The NHSE's cryptography strategy includes a number of fairly detailed costings. However, these lack credibility for a number of reasons. We have already mentioned the lack of provision for software integration of hardware crypto functions under `Global Cost Model 1' (p 38); there are many more omissions and dubious assumptions.
For example, the strategy assumes that there will be one, or at most two, `trusted third party' key management centres, with all the key management tasks performed by eight full time staff equivalent. Assuming two million personnel changes in the NHS each year (hirings, firings, and moves), this would entail each member of staff administering about a hundred key changes per hour, which is perhaps an order of magnitude more than what could be achieved with even fairly cursory checking of credentials and entitlements. So even under IMG assumptions, the number of staff needed would be more like a hundred.
But these assumptions are suspect on a number of grounds. According to the strategy, the TTP centre or centres would not be staffed at evenings and weekends. So if a key were compromised on Friday evening, it could not be revoked until Monday -- leaving the attacker a whole weekend to attack systems, steal personal health information, forge prescriptions, and so on. This is not acceptable. Even in the banking sector, where lives are not usually at risk, a 24-hour revocation facility is considered essential; a bank in Germany that did not provide one was held to be liable for card fraud .
Furthermore, as discussed above, there would be an enormous overhead in administering a centralised key management system. A GP who hired a locum for the day would presumably have to call the key management centre to get key material issued so that the locum could be added to the relevant access control lists. Assuming that the phone were answered, and assuming that there were no hitches, and assuming that ten requests could be handled per hour (which would be brisk), then the GP would still have spent perhaps ten minutes on the operation. This has also not been budgeted for.
In reality, as discussed above, there will be not one certification authority but many. The strategy takes no account of this in its costings. Nor does it attempt to make explore the cheaper functional alternatives.
A second cost issue is standards development. The report does not budget for this either. The issue having been raised, the supplementary strategy document claims that standards costs had been included in the £100 per user estimated licence fee for encryption software. This price is indeed high, as the supplier of the encryption software for GP-provider links is charging only £25 and PGP can be licensed for SFr30 (under £20); so the explanation appears plausible. However it was not made explicit in the strategy document, and in any case raises the question of whether a monopoly provision of cryptographic services is likely or indeed necessary for the standards work to be done. The long term cost implications for the NHS of such a monopoly also need to be considered.
A third missing cost is training. On p 30, the strategy document asserts that cryptographic security can be implemented without significant expenditure on user training, and on p 53 that the entire operation of cryptographic security can be made invisible to the user. This contradicts both commonsense and a talk given by IMG's senior adviser at ESORICS 94 in Brighton.
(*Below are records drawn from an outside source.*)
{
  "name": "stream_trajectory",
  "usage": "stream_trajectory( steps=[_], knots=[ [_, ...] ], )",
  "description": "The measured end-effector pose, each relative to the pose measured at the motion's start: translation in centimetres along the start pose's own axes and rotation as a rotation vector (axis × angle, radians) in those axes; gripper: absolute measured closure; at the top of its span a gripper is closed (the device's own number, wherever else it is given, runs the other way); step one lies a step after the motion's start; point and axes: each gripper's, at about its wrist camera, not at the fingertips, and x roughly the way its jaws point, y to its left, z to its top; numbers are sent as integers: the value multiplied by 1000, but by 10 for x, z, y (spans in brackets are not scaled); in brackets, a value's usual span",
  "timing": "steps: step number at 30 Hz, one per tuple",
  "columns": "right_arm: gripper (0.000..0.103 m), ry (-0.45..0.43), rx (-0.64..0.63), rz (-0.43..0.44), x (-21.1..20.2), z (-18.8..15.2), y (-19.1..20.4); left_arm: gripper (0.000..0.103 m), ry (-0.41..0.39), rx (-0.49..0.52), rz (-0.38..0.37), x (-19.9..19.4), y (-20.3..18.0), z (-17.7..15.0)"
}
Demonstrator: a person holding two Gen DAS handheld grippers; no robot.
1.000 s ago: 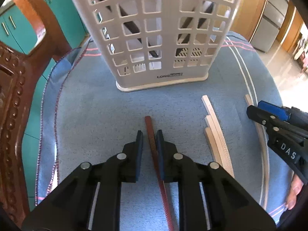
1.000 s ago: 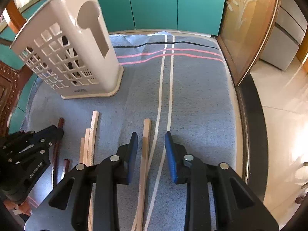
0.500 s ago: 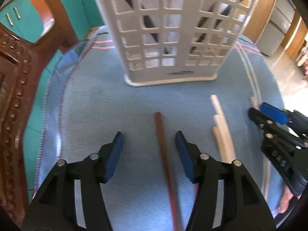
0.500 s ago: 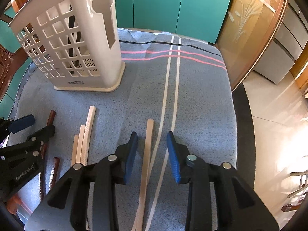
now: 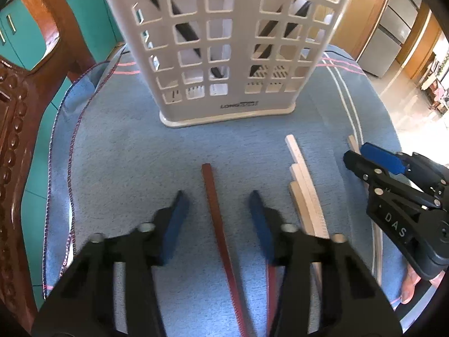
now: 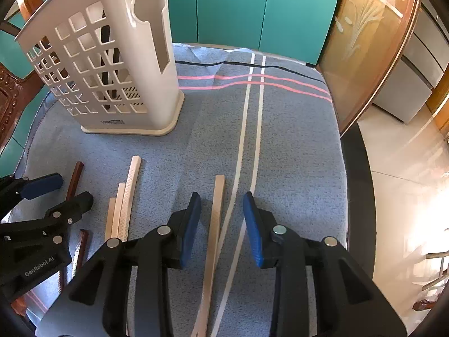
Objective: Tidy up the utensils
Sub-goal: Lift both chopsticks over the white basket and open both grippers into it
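A white lattice utensil holder [image 5: 224, 56] [image 6: 112, 70] stands on the blue cloth, with dark utensils inside it. My left gripper [image 5: 218, 195] straddles a brown stick [image 5: 213, 196] lying on the cloth. Its jaws are closing and the pads stand clear of the stick. A second brown stick [image 5: 270, 280] lies by its right finger. My right gripper [image 6: 221, 196] straddles a pale wooden stick [image 6: 217, 210]. Its jaws are closing slightly without touching it. Three pale sticks [image 5: 306, 196] [image 6: 123, 205] lie between the two grippers.
The striped blue cloth [image 6: 294, 154] covers a round table whose dark rim [image 6: 356, 196] runs along the right. A carved wooden chair [image 5: 16, 168] stands close on the left. Teal cabinets [image 6: 238, 8] are behind. A person's finger [image 5: 409, 289] shows under the right gripper [image 5: 356, 151].
The left gripper was shut close around the brown stick, then sprang wide, and now stands narrower with the stick loose between its pads. The right gripper has barely changed.
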Motion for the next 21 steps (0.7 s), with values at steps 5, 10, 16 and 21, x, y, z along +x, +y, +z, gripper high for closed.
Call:
stream_trajectory(
  steps=[5, 10, 16, 21],
  knots=[
    [96, -6, 12, 45, 0, 1, 2, 95, -13, -26, -13, -3, -3, 4],
    [96, -18, 39, 85, -6, 5, -1, 96, -60, -30, -5, -17, 0, 6],
    [96, -135, 54, 149, -64, 11, -5, 96, -185, -4, -24, -71, -10, -1],
    [96, -270, 25, 193, -126, 5, -8, 96, -289, -9, -24, -116, -15, -14]
  ],
)
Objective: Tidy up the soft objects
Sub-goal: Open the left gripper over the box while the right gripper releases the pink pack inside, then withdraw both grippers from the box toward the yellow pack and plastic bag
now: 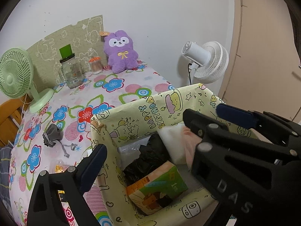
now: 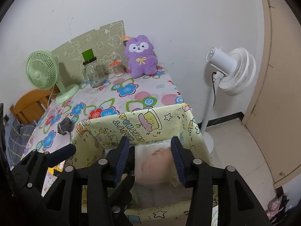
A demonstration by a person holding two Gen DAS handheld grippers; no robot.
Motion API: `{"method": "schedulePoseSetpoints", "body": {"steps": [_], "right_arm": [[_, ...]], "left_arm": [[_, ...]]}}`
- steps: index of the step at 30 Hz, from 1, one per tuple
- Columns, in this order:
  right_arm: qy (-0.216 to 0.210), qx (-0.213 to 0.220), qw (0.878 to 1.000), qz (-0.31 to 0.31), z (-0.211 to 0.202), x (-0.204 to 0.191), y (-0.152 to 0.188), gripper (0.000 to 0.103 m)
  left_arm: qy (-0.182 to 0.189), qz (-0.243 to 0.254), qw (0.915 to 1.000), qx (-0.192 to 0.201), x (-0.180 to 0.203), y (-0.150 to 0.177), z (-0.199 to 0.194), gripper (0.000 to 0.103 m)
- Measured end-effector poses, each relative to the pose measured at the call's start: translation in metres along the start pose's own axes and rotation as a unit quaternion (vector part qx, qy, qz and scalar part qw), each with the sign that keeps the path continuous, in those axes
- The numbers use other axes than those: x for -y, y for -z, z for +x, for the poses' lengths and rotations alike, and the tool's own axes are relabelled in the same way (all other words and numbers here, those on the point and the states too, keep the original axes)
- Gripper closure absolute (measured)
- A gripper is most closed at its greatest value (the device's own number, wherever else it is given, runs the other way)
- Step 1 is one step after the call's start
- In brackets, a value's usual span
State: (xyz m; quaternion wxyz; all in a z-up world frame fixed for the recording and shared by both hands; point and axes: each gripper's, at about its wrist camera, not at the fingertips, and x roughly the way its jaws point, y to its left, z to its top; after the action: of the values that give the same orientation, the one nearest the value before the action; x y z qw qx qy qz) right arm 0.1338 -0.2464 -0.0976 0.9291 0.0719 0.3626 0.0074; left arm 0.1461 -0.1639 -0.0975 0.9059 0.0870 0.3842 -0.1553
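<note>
A yellow cartoon-print box point(image 1: 143, 111) point(image 2: 150, 124) stands at the table's near edge. Inside lie a black bag point(image 1: 146, 160), a green and orange carton point(image 1: 158, 186) and a soft white and pink object in clear wrap point(image 1: 180, 143) point(image 2: 154, 165). My right gripper point(image 2: 152, 160) is open over the box, its pads on either side of the wrapped object. My left gripper point(image 1: 160, 133) is open, spanning the box's left wall, with the right gripper between its fingers. A purple plush point(image 1: 121, 51) point(image 2: 141, 56) sits at the back. A grey drawstring pouch point(image 1: 52, 136) point(image 2: 64, 126) lies on the tablecloth.
A green desk fan point(image 1: 15, 77) point(image 2: 43, 71), a glass jar with a green lid point(image 1: 70, 69) point(image 2: 93, 69) and a cotton-swab tub point(image 1: 96, 66) point(image 2: 118, 68) stand at the back. A white floor fan point(image 1: 207, 62) point(image 2: 233, 71) stands right of the table. A wooden chair point(image 2: 30, 105) is at the left.
</note>
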Motion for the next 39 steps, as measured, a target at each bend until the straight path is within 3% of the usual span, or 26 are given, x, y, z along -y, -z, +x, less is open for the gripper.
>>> {"method": "schedulePoseSetpoints", "body": {"steps": [3,14,39], "right_arm": [[0.000,0.006,1.000,-0.002,-0.004,-0.001,0.001,0.034],[0.014,0.018,1.000,-0.020,-0.024,-0.018,0.003,0.020],[0.003,0.062,0.997,-0.038,-0.079,-0.091,0.010,0.012]], "left_arm": [[0.003,-0.003,1.0000,0.001,-0.001,0.000,-0.002,0.005],[-0.003,-0.016,0.9995,0.027,-0.011,0.003,-0.027,0.003],[-0.032,-0.044,0.9941,0.093,-0.061,0.028,-0.102,0.002]]}}
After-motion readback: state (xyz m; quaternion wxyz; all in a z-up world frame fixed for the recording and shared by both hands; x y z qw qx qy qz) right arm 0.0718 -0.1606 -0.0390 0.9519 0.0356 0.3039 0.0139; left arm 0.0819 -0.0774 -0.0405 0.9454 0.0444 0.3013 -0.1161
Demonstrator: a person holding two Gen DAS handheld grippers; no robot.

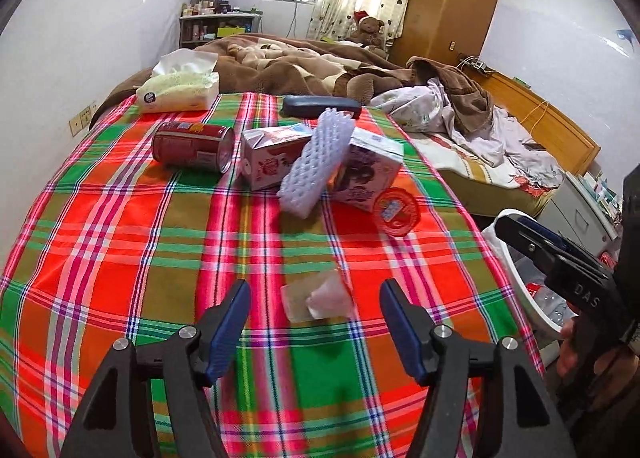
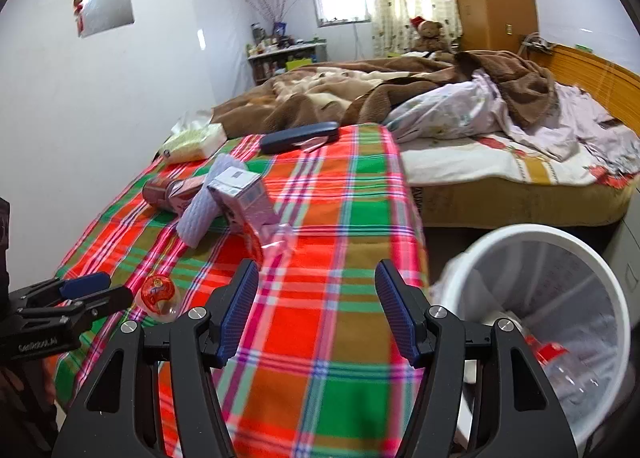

A fourth missing cost is that of system migration. Introducing new ways of doing things is never free; yet the strategy's line is that `much of the above project manpower could be provided by the NHS from its own staff resources'. In other words, the stated costs apply to items such as equipment purchase and security consultancy. The strategy appears to ignore the fact that a large part of NHS computing is contracted out, and that `own staff resources' are meagre. Even where they exist, they still have to be paid for.
A fifth missing cost is evaluation. The report contains no budgetary provision for the assessment and testing of cryptographic products or implementations; it simply contains items such as `HISS -- 6 systems at £75K' (p 39). But evaluation of these changes is necessary and expensive. The report suggests the use of ITSEC ; yet an ITSEC evaluation costs in the range of £100,000 to £1,000,000 depending on the product's complexity. At only £100,000 per system, evaluation will more than double the figures in `Global Cost Model 2'.
When tackled on this point in the June meeting, IMG agreed that evaluation costs had been omitted, stating that ITSEC evaluation was in their view an expensive and unnecessary piece of bureaucracy. This view would not be supported by the director of CESG, according to whom almost all products submitted for ITSEC evaluation have had serious vulnerabilities found and corrected, with some products having as many as twenty . In our experience too, the large majority of system security failures result from errors in implementation or operation that are discovered by chance and exploited in an opportunist way [3, 13]. Reducing the incidence and severity of these blunders is the purpose and function of evaluation. Ignoring evaluation will not only lead to incorrect and inadequate budgeting, but is also at odds with both government policy and best practice.
For all of the above reasons, we believe that the IMG's cost estimates are not robust and will not stand up to the Public Accounts Committee's scrutiny. A realistic strategy must recognise the need to defend cost estimates from this standpoint.